Sunday, July 13, 2014

Ending the Great Stagnation: Some Practical Issues

I don't know if it's just happenstance or just me but the flavor du jour of a lot of my reading lately has been how we've just got to do something to dig ourselves out from under this debt mountain.   Public, maybe, okay, maybe not, but certainly private--the great ice cornice of mortgage debt that still hangs over our head from the aughts, and the.  Also maybe the fiery implacable demon of student loan debt whose menace is, I suspect, still only beginning to sink in on us.

Yes, well, right, sure.  But as to mortgage debt in particular--just exactly how would you do it?  As a matter of simple politics, we've  observed from the beginning  that there's large  and well-disciplined        view that any effort to assist these deadbeats  borrowers would be about as unpopular as it was to      succor the cigar-chomping gluttons perched atop the mountains of gold merde in the vaults of  Wall Street.

Yes well again.  But suppose we overrode the moral objections and soothed the instrumental fears, just exactly should we do?   Leave debtors in  possession of their homes with lower liabilities?    Write down a whole bunch of principal?  Have a jubilee?

I know the standard way to stick it to the man in creditor's rights is inflation: pay off the expensive debts with inflated confetti money.  Even if that were a good idea, it doesn't seem to be in the offing, so set it aside.

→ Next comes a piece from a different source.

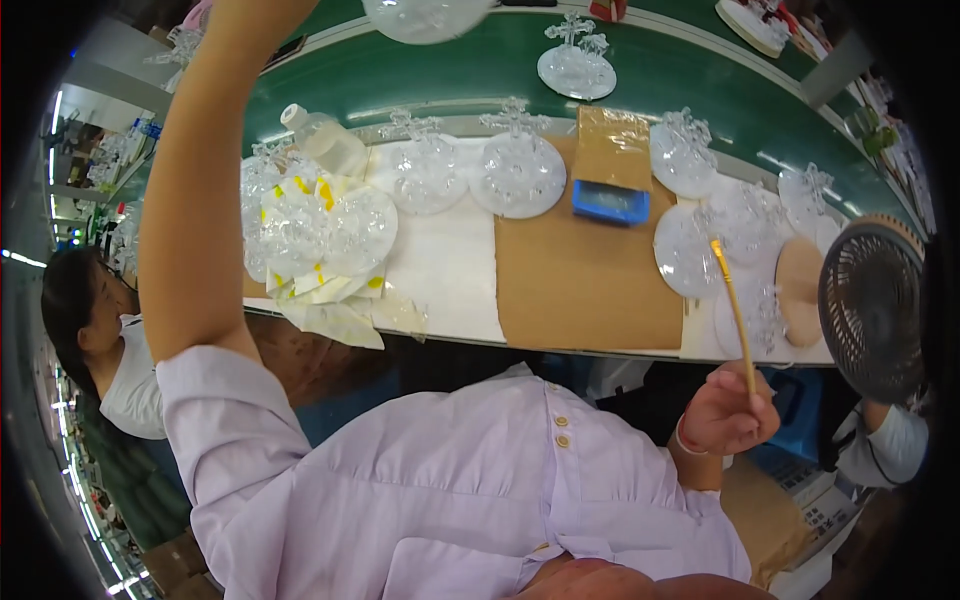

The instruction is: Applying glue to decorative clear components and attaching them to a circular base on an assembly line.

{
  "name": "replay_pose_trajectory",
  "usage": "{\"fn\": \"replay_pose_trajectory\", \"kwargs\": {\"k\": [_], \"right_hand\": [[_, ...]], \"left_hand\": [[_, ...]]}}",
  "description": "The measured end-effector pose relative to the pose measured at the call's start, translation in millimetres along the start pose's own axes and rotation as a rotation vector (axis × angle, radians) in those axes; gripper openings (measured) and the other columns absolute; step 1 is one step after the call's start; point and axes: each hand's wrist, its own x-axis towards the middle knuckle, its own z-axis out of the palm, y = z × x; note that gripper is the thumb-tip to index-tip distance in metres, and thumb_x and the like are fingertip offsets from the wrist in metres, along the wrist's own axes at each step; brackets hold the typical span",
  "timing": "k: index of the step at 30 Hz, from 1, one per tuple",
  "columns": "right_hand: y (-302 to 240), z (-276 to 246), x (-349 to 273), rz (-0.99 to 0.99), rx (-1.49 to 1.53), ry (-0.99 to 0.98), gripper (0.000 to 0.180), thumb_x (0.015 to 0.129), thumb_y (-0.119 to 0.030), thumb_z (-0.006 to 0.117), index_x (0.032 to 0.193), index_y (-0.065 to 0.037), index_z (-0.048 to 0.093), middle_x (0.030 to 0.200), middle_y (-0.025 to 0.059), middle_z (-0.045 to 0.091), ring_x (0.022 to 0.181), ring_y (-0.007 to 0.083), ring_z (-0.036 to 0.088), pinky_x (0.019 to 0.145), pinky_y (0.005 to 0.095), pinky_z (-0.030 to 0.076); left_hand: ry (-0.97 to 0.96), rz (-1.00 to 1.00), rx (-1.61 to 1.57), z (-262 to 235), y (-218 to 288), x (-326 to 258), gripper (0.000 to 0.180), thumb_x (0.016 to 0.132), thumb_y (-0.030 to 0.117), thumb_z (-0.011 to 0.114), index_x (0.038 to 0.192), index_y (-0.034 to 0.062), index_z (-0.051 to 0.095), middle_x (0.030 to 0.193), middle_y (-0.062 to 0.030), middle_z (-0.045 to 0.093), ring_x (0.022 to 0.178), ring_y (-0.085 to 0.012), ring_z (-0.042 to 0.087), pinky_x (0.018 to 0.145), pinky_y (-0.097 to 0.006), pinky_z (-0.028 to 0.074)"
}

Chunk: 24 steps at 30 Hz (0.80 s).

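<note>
Right now, our right hand (725, 412) has its fingers closed on a thin brush (737, 315). The brush is at the near right of the tabletop (450, 265), with its yellow tip up, pointing to the far side. Behind the tip we see a clear round piece (680, 255), but we cannot tell if they touch. Our left arm (197, 200) goes far out on the left. We cannot tell what its fingers do, because that hand is out of sight. In the middle, a blue box (610, 203) sits at the far part of a brown sheet (585, 285). A black fan (870, 305) stands at the right.
</note>
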Motion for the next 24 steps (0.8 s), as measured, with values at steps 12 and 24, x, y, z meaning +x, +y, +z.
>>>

I gather also that in the 30s, the Feds did engage in a kind of mortgage relief program where they bought up debt on the cheap, then refinanced with the magic of triple tax free, leaving the debtors in possession under a more tolerable burden (do I have this right?).   I know (this time I'm more sure) that the Supreme Court invalidated a farm bankruptcy law, only to to pirouette around and endorse an almost-indistinguishable statute a couple of years later. Good stories both, but do they matter to us now?

Oh, and there's that little matter of who takes the fall here--who owns those bond we want to write down?  I haven't seen or constructed a comprehensive flow of funds statement here, but I'm thinking of all those pension funds, grotesquely underfunded, scrambling for yield to meet their magical-thinking projections, happy to price as "safe" any borrower with a pulse. The pensions funds. Oh. Right. That would be me.

2 comments:

Charlena Leonard said...

That's a fairly compelling way of putting it. It is difficult to pay off a mortgage and a student debt at the same time, especially since employment has been on a low as of late. Ultimately, both debtors and creditors have rights, and both deserve a time to state their positions and defend their case in the legal sense. The point of such is to arrive at a conclusion that benefits both parties in such a way that the monetary stress is relieved somewhat. Always a pleasure to hear things from all sides and angles.

Charlena Leonard @ Weidner Law

Dan Mulligan said...

It is entirely possible to reduce principal, leaving the borrower in a position to pay and still not take a hit on the bonds. A paying lower value bond can be worth more than a nonpaying higher value one. Or get creative -- reduce principal and split the equity increase, if any, after a few years. Or, say, gee, many of those bonds are held by Fannie/Freddie and now the Fed. Just order them to do it.
Or, take the bankruptcy option and put it back on the table.
There have always been better solutions -- for borrowers, their communities, the nation AND investors, but no one wanted to take them because freedom and creeping socialism or, my theory, none of our overlords including Mr. Geithner and Mr. Obama actually knew anyone that was losing their home.